In an area of northwestern Syria supposed to be free of acts of aggression, on Monday at least 11 civilians were killed and 20 injured in Russian airstrikes, a local civil defense agency said.
Russian warplanes carried out airstrikes on the districts of Maarat Al-Numan, Saraqib, and number of villages in the northwestern province of Idlib, according to the White Helmets.
Following the airstrikes, civil defense teams launched search and rescue efforts.
Additionally, in the first half of November, attacks by the Assad government and its supporter Russia have displaced some 40,000 civilians within the Idlib de-escalation zone, according to Syria’s Response Coordination Group, a local NGO.
Turkey and Russia agreed last September to turn Idlib into a de-escalation zone where acts of aggression are expressly prohibited.

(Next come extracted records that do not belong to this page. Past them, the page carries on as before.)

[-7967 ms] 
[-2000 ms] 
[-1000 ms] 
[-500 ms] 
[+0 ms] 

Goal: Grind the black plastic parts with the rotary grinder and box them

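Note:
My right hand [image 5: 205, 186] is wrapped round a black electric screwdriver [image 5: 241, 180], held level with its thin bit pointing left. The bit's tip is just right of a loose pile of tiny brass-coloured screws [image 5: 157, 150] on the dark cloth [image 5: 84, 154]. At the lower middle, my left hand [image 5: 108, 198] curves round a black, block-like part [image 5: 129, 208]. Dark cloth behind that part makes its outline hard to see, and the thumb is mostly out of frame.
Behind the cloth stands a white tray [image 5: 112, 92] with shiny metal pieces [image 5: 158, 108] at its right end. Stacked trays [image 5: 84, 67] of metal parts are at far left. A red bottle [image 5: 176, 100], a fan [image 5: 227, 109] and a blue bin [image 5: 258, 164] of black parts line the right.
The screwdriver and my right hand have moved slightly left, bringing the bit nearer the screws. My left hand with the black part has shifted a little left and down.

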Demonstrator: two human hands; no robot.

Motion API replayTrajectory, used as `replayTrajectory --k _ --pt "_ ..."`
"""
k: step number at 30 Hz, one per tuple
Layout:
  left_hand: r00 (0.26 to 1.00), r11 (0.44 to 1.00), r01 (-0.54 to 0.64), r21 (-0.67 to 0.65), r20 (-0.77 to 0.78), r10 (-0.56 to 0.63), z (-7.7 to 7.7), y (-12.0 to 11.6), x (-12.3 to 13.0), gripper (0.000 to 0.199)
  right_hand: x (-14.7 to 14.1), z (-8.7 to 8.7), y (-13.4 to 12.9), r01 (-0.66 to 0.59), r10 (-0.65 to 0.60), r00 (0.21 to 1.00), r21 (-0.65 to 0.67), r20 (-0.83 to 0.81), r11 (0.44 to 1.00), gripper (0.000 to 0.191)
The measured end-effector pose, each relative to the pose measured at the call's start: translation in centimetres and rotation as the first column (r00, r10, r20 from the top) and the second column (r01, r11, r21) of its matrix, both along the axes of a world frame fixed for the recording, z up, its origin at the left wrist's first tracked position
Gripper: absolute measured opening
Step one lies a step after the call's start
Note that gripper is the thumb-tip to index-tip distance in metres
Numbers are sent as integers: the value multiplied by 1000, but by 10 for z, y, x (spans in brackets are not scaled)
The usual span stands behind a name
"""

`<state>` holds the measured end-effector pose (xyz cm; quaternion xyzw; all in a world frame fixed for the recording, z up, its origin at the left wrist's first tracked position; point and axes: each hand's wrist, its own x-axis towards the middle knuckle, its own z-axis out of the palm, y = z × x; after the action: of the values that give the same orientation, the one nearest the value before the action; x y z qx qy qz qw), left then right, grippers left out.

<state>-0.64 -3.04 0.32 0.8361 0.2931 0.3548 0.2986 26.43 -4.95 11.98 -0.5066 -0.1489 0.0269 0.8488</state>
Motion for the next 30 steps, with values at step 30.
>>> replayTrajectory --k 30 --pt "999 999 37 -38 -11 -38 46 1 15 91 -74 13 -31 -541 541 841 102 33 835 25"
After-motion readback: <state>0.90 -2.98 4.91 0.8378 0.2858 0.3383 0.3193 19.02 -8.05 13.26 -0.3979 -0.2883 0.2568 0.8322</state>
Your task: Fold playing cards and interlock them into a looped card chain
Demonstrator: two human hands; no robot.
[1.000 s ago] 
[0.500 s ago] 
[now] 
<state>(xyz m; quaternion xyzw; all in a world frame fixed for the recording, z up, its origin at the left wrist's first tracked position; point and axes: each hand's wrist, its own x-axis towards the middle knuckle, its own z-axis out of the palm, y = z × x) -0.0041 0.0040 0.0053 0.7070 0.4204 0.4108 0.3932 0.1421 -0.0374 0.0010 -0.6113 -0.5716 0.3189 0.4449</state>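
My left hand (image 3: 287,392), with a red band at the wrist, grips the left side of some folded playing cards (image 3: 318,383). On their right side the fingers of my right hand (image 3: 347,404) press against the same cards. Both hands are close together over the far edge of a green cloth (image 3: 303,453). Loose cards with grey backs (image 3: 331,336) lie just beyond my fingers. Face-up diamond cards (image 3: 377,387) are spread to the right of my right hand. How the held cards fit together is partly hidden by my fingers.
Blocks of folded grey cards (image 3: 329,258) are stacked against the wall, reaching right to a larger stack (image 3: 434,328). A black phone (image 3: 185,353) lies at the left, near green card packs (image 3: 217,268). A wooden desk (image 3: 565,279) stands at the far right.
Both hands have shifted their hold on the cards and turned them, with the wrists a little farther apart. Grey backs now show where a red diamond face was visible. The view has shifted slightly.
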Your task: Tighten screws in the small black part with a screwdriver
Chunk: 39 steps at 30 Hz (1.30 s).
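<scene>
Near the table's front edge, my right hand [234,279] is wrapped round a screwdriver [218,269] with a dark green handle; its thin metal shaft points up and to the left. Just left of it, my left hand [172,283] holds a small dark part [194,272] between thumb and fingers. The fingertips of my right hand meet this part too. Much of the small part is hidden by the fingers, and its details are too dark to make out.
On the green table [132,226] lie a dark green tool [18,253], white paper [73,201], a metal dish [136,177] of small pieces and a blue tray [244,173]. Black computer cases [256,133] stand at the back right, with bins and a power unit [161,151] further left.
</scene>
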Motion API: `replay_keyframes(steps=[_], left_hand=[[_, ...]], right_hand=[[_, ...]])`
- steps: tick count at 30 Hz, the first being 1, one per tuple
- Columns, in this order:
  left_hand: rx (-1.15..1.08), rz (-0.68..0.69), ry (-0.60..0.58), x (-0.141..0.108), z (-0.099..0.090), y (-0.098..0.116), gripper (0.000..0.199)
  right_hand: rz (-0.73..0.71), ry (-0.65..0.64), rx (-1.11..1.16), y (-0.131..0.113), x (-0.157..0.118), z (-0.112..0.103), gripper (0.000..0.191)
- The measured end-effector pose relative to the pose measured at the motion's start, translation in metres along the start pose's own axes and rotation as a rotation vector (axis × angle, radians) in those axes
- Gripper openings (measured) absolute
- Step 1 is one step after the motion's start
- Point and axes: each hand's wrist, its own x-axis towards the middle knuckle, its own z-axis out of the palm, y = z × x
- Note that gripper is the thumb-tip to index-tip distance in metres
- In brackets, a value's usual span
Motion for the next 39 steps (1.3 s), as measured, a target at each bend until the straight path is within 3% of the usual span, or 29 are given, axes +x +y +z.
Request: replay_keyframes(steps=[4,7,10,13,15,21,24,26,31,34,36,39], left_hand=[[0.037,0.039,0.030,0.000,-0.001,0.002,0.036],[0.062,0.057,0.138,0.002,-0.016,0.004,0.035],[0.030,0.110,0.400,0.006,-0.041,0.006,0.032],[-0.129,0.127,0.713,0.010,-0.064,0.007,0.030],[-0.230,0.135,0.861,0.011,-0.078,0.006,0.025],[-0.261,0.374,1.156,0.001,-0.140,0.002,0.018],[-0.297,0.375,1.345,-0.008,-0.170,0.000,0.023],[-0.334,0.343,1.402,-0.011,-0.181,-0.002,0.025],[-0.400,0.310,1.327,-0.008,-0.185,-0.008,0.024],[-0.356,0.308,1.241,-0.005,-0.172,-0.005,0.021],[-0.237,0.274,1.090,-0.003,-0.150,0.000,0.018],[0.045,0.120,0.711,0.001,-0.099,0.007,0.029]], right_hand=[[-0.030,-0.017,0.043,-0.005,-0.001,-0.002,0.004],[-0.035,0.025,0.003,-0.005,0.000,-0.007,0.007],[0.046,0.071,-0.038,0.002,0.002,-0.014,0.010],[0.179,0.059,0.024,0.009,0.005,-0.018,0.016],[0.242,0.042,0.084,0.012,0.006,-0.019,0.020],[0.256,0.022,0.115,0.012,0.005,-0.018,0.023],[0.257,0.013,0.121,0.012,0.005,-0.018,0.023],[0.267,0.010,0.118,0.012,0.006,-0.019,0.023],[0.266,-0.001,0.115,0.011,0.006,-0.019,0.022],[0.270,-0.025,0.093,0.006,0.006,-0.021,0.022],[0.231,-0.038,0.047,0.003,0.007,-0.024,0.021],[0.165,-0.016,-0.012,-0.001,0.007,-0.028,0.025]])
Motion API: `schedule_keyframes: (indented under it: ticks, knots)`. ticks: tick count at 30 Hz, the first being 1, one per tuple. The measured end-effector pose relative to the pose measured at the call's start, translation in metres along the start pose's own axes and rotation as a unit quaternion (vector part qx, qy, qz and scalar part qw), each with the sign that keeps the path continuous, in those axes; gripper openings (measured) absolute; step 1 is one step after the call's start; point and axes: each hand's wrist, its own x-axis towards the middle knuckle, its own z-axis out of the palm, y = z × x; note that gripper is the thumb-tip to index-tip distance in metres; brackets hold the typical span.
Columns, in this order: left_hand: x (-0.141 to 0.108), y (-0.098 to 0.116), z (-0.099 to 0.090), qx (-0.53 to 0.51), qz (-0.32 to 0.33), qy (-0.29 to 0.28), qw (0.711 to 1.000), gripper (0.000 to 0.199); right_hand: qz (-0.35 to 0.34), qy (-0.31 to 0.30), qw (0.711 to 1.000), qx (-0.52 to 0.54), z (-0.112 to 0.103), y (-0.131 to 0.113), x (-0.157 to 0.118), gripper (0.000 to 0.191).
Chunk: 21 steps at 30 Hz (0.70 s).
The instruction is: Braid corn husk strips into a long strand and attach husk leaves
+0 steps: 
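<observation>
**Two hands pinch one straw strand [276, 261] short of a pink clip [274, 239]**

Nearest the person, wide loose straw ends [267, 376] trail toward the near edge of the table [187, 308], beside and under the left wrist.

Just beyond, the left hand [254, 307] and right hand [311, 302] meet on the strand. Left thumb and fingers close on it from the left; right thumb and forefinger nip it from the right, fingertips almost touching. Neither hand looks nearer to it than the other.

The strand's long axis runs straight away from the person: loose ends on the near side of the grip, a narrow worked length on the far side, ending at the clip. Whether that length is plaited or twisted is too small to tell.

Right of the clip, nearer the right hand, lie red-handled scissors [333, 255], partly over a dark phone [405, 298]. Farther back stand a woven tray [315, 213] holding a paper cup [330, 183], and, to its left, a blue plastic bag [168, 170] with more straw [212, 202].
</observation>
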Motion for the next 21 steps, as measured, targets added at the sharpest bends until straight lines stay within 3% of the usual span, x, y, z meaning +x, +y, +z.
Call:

The Syrian government and its allies, however, have consistently broken the terms of the cease-fire, launching frequent attacks inside the zone.
The de-escalation zone is currently home to some 4 million civilians, including hundreds of thousands displaced in recent years by government forces from throughout the war-weary country.
Syria has been locked in a vicious civil war since early 2011, when the government cracked down on pro-democracy protests with unexpected ferocity.
Since then, hundreds of thousands of people have been killed and more than 10 million others displaced, according to UN officials.